* **TO DO**: Retype the whole listing that follows, with nothing added or left out.

* **DATA**:
+===+

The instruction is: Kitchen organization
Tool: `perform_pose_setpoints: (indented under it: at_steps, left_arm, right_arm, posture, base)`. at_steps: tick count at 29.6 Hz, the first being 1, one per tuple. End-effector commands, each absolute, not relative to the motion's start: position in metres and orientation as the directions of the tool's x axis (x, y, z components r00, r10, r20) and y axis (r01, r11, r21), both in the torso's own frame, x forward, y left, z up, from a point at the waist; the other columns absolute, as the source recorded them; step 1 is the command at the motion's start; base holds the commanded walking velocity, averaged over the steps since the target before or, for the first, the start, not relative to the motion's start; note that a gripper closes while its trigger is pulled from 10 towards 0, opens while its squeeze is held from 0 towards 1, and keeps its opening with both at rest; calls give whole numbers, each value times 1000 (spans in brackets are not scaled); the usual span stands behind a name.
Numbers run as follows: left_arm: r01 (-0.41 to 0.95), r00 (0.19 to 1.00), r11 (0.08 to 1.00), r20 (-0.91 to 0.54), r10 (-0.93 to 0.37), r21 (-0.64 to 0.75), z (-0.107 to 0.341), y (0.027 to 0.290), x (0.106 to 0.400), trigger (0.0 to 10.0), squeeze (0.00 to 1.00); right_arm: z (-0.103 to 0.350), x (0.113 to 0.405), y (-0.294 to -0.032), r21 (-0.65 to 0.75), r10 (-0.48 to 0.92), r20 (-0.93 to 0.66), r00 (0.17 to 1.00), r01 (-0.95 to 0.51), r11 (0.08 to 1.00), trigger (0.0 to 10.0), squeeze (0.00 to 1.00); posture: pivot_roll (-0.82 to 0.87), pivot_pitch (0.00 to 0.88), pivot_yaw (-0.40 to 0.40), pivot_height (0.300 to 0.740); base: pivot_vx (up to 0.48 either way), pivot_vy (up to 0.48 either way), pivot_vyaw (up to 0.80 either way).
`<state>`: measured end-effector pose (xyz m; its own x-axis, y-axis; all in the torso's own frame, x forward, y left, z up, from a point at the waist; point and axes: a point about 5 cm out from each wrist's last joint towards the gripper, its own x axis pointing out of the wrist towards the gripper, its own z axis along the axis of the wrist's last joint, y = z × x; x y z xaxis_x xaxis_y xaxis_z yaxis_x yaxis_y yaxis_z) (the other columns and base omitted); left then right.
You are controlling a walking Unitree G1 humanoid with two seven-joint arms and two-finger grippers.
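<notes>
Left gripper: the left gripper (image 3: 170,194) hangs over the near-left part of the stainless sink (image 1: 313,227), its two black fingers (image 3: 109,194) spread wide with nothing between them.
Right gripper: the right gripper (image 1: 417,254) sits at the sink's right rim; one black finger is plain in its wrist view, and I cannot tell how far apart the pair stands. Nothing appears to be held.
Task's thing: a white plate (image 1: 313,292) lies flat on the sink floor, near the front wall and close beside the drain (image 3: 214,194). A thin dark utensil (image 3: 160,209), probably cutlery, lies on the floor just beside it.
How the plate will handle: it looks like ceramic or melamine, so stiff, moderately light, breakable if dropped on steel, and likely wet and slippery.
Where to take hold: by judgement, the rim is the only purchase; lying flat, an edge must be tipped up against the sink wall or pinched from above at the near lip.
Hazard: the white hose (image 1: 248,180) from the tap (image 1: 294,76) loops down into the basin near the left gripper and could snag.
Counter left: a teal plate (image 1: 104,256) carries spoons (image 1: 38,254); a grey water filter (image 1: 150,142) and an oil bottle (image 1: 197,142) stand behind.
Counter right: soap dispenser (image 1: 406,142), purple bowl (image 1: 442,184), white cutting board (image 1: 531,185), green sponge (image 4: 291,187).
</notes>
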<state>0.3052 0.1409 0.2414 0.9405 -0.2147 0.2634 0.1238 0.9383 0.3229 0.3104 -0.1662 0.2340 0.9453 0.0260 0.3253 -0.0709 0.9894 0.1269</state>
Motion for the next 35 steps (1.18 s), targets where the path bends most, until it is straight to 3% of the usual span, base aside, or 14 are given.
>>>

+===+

* **FINISHED TASK**:
The instruction is: Kitchen organization
Tool: `perform_pose_setpoints: (indented under it: at_steps, left_arm, right_arm, posture, base)`. at_steps: tick count at 29.6 Hz, the first being 1, one per tuple. End-effector commands, each absolute, not relative to the motion's start: position in metres and orientation as the directions of the tool's x axis (x, y, z components r00, r10, r20) and y axis (r01, r11, r21), both in the torso's own frame, x forward, y left, z up, from a point at the waist; the other columns absolute, as the source recorded them; step 1 is the command at the motion's start; base holds the commanded walking velocity, averaged over the steps since the target before or, for the first, the start, not relative to the motion's start; note that a gripper closes while its trigger is pulled from 10 towards 0, opens while its squeeze is held from 0 towards 1, and keeps its opening with both at rest; calls give whole numbers, each value times 1000 (spans in brackets are not scaled); the usual span stands behind a name.
Numbers run as follows: left_arm: r01 (-0.41 to 0.95), r00 (0.19 to 1.00), r11 (0.08 to 1.00), r20 (-0.91 to 0.54), r10 (-0.93 to 0.37), r21 (-0.64 to 0.75), z (-0.107 to 0.341), y (0.027 to 0.290), x (0.106 to 0.400), trigger (0.0 to 10.0), squeeze (0.00 to 1.00); right_arm: z (-0.103 to 0.350), x (0.113 to 0.405), y (-0.294 to -0.032), r21 (-0.65 to 0.75), r10 (-0.48 to 0.92), r20 (-0.93 to 0.66), r00 (0.17 to 1.00), r01 (-0.95 to 0.51), r11 (0.08 to 1.00), trigger (0.0 to 10.0), squeeze (0.00 to 1.00); posture: pivot_roll (-0.82 to 0.87), pivot_pitch (0.00 to 0.88), pivot_yaw (-0.40 to 0.40), pivot_height (0.300 to 0.740); base: pivot_vx (up to 0.48 either way), pivot_vy (up to 0.48 either way), pivot_vyaw (up to 0.80 either way).
`<state>`: measured end-effector pose (xyz m; its own x-axis, y-axis; all in the torso's own frame, x forward, y left, z up, from a point at the waist; point and axes: a point about 5 cm out from each wrist's last joint towards the gripper, its own x axis pointing out of the wrist towards the gripper, its own z axis along the axis of the wrist's last joint, y = z × x; x y z xaxis_x xaxis_y xaxis_z yaxis_x yaxis_y yaxis_z) (the other columns and base omitted); left then right.
You are controlling a walking Unitree G1 humanoid with two seven-joint arms and two-finger grippers.
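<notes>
Left gripper: the left gripper (image 3: 170,194) hangs over the near-left part of the stainless sink (image 1: 313,227), its two black fingers (image 3: 109,194) spread wide with nothing between them.
Right gripper: the right gripper (image 1: 417,254) sits at the sink's right rim; one black finger is plain in its wrist view, and I cannot tell how far apart the pair stands. Nothing appears to be held.
Task's thing: a white plate (image 1: 313,292) lies flat on the sink floor, near the front wall and close beside the drain (image 3: 214,194). A thin dark utensil (image 3: 160,209), probably cutlery, lies on the floor just beside it.
How the plate will handle: it looks like ceramic or melamine, so stiff, moderately light, breakable if dropped on steel, and likely wet and slippery.
Where to take hold: by judgement, the rim is the only purchase; lying flat, an edge must be tipped up against the sink wall or pinched from above at the near lip.
Hazard: the white hose (image 1: 248,180) from the tap (image 1: 294,76) loops down into the basin near the left gripper and could snag.
Counter left: a teal plate (image 1: 104,256) carries spoons (image 1: 38,254); a grey water filter (image 1: 150,142) and an oil bottle (image 1: 197,142) stand behind.
Counter right: soap dispenser (image 1: 406,142), purple bowl (image 1: 442,184), white cutting board (image 1: 531,185), green sponge (image 4: 291,187).
</notes>
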<state>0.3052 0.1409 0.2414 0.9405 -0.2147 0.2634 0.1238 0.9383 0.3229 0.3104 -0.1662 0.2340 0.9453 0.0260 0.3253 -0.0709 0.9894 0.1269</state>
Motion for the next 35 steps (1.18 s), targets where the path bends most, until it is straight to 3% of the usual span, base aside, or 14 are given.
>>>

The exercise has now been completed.